- TO DO
Copy exactly the lines from the beginning of the data down to and including the line holding "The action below", without any pictures.

═════ SOURCE DATA

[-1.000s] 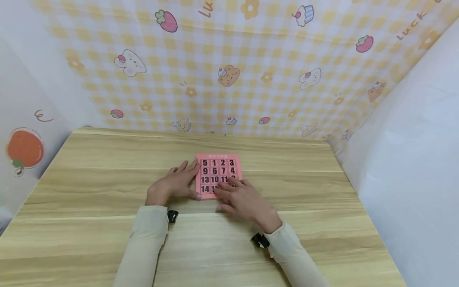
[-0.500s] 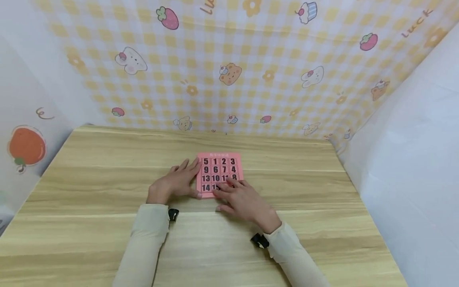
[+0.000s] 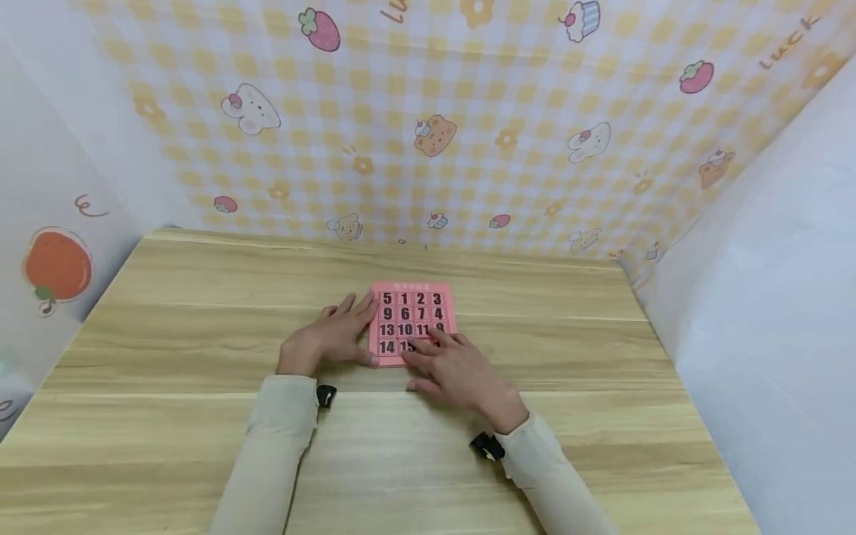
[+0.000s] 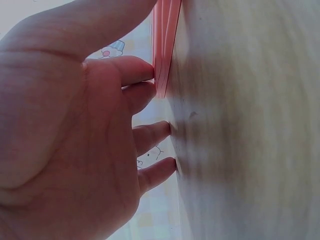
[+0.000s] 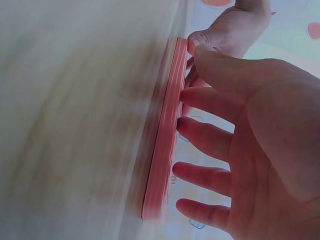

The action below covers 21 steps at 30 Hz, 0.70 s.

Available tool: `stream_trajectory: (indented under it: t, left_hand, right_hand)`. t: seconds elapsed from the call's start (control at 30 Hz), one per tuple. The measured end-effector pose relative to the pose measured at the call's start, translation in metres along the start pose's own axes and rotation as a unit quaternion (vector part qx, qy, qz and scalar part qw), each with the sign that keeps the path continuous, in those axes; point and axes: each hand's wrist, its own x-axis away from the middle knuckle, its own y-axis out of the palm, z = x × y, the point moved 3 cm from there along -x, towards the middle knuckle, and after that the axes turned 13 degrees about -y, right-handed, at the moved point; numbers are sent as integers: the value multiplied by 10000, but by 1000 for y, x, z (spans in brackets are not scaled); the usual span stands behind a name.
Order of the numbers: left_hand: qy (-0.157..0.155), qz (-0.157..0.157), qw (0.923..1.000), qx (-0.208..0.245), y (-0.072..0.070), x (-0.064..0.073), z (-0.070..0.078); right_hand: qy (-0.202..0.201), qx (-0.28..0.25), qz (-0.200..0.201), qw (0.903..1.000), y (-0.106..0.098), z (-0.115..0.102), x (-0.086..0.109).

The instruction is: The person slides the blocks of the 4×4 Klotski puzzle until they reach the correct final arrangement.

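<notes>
A pink sliding number puzzle (image 3: 404,306) lies flat on the wooden table. Its top row reads 5, 1, 2, 3; 14 and a partly covered 15 show at the lower left. Along the puzzle's left side rests my left hand (image 3: 328,339), two fingertips on its edge and the thumb at the near left corner. In the left wrist view its other two fingers (image 4: 152,137) reach down to the table. My right hand (image 3: 464,375) lies over the near right part, fingers extended with fingertips at the tiles. It hides the lower right tiles. Neither hand grips the puzzle.
The wooden table (image 3: 562,327) stretches out around the puzzle. Behind it hangs a yellow checked cloth (image 3: 508,89) with cartoon prints. White sheets stand at the left (image 3: 53,148) and right (image 3: 769,245). Each wrist carries a black camera mount (image 3: 487,446).
The head view has shifted slightly. My left hand keeps its place at the puzzle's edge. My right fingertips move a little over the lower right tiles, covering the 8 to a varying extent.
</notes>
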Motion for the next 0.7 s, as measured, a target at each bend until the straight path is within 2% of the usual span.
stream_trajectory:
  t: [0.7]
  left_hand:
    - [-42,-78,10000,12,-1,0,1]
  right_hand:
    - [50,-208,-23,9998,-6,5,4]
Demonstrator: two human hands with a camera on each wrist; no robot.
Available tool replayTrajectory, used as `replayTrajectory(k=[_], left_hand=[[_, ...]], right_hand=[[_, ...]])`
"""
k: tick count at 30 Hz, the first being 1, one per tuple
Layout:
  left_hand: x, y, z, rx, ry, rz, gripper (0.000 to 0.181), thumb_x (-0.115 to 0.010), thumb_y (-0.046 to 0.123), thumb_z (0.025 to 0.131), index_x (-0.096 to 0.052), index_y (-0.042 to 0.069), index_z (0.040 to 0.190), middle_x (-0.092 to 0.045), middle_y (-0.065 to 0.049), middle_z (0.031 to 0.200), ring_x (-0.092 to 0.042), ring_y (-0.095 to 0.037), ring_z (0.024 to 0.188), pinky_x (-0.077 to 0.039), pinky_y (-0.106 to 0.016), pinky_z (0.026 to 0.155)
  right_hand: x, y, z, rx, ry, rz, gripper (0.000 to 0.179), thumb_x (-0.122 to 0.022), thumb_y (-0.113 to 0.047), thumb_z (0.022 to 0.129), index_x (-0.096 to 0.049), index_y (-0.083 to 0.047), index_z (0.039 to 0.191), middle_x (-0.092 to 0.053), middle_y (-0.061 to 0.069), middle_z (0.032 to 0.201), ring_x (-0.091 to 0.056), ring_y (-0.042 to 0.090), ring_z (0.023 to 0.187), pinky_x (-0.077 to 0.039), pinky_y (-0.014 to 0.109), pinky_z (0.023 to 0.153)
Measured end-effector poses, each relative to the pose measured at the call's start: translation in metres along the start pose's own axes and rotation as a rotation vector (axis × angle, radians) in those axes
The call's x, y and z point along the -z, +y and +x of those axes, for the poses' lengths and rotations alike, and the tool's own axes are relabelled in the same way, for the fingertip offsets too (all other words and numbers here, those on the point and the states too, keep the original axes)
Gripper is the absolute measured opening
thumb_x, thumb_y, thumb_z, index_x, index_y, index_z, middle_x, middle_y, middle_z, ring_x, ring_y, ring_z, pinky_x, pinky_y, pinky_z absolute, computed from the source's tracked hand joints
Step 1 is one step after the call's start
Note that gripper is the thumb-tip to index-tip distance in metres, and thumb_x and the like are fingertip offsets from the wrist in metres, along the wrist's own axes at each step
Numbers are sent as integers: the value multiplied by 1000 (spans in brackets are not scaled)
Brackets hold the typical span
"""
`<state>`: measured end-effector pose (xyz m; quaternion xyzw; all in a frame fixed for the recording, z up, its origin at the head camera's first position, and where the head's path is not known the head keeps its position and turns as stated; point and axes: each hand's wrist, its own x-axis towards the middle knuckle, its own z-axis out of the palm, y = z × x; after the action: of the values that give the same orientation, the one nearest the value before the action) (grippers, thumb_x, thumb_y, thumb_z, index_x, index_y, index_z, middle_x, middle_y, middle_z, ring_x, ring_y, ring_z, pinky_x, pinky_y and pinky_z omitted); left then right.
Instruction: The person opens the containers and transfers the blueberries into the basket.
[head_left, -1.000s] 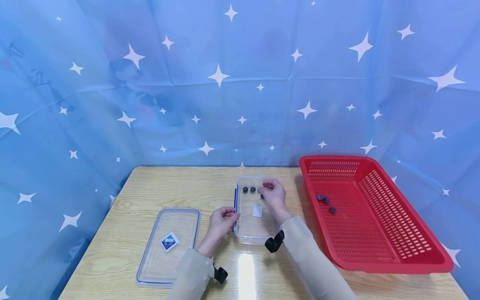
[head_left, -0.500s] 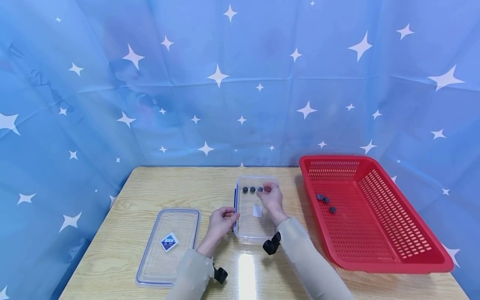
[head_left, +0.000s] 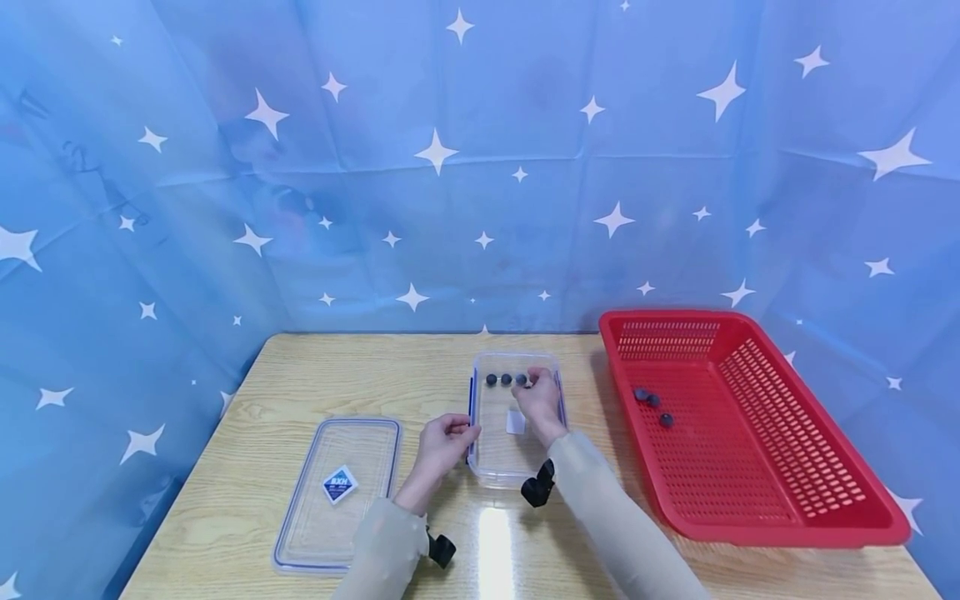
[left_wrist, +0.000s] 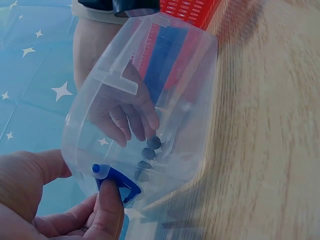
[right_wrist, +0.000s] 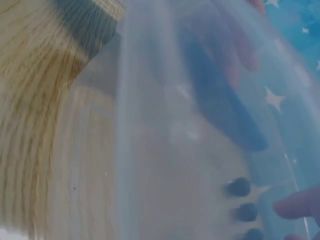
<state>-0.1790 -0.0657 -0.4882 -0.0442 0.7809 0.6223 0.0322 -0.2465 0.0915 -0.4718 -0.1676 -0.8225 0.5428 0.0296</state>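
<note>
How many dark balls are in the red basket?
3 visible in the head view, toward the left side of the red basket: the far ball, the middle ball beside it, and the near ball slightly apart. Others may be hidden.

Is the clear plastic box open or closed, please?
Open. The lid lies on the table, apart from the clear plastic box, and the right hand reaches inside beside dark balls.
</note>
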Motion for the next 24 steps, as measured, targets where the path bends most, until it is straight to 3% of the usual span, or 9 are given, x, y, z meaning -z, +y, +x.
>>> replayTrajectory(k=[10, 24], left_hand=[[0, 0, 1, -15, 1, -7, 29, -69, 9, 82, -63, -9, 104, -62, -8, 84, -55, -8, 69, -49, -18, 60], [0, -1, 0, -15, -4, -36, 30, -69, 8, 82, -62, -10, 104, -62, -8, 83, -56, -7, 67, -50, -19, 58]], right_hand=[[-4, 3, 3, -6, 40, -56, 44, -65, 9, 74, -53, 8, 116, -58, 22, 107, -56, 33, 98, -46, 39, 88], [-5, 8, 4, -28, 26, -163, 31, -63, 8, 72, -59, 2, 102, -62, 12, 91, -57, 24, 84, -47, 35, 77]])
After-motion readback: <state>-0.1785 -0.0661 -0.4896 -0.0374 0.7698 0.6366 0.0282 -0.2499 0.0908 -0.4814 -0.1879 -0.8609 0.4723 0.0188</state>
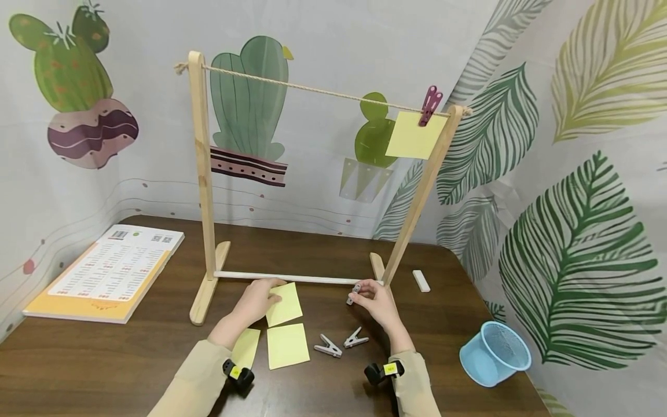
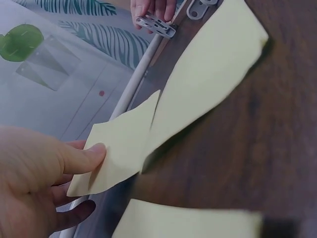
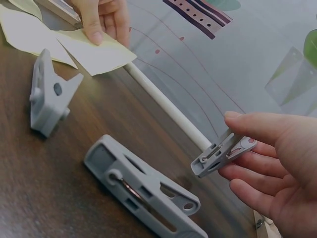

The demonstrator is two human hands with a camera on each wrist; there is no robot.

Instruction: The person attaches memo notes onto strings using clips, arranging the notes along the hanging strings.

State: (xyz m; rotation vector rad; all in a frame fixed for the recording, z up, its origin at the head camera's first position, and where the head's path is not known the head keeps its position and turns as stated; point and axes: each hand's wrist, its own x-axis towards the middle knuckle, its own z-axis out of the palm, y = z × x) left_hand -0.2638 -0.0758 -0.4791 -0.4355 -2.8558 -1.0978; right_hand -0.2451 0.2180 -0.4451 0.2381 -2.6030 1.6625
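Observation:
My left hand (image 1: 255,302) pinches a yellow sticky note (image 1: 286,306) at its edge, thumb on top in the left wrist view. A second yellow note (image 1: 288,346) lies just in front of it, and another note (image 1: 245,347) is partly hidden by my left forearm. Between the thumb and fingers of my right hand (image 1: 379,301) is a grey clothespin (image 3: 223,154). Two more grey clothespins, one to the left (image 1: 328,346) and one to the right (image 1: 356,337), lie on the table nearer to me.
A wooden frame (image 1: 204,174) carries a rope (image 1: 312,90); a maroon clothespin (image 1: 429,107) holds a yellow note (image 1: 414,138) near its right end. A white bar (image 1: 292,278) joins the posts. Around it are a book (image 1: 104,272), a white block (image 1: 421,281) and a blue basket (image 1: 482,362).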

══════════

- SOLVED EXERCISE
[-1.000s] 
[-0.500s] 
[+0.000s] 
[+0.000s] 
[+0.000s] 

The action below covers 21 steps at 30 Hz, 0.70 s.

This answer requires no further additions.